Le Luxembourg n'est plus si bien lôti que ses dirigeants le prétendaient il y a encore moins d'une semaine. Son taux d'incidence est passé à 299 cas pour 100.000 habitants (moyenne sur 7 jours), alors qu'il était de 228 cas pour 100.000 habitants une semaine plus tôt.

C'est nettement plus que chez ses voisins français. Dans le Grand-Est, le taux d'incidence était de 134,7 cas pour 100.000 habitants entre le 10 et le 16 novembre (derniers chiffres officiels) indique l'Agence régionale de Santé. La Moselle comptant 130,3 cas et la Meurthe-et-Moselle 109,9. 

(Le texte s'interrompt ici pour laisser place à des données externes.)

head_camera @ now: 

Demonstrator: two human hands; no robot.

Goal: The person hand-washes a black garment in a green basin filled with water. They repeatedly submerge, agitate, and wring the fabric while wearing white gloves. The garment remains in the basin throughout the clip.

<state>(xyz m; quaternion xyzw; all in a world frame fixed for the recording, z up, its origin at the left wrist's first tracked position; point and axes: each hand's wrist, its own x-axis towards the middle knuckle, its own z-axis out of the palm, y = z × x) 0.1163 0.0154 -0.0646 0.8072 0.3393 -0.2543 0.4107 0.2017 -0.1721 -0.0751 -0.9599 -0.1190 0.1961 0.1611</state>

En Belgique néanmoins, les chiffres explosent dans des proportions plus spectaculaires encore. Selon le rapport de Sciensano, le centre de recherche et l'Institut national de santé publique, le taux d'incidence culmine à 1.591 cas pour 100.000 habitants (moyenne sur 14 jours). Un nombre qui a augmenté de 54% entre la semaine du 7-13 novembre et celle du 14-20 novembre. Ce nombre est légèrement plus bas en province de Luxembourg : 1.426 cas pour 100.000 habitants (+45% d'une semaine à l'autre).

Côté allemand, le taux d'incidence est plus proche de celui du Luxembourg avec 271,1 cas pour 100.000 habitants en Rhénanie-Palatinat (calculé sur 7 jours) indique le Landesuntersuchungsamt. Avec un pic de 558,8 cas dans la circonscription de Germersheim, tout au Sud du Land. À noter que les jeunes de moins de 20 ans sont particulièrement touchés avec un taux de 433,7 cas pour 100.000 habitants.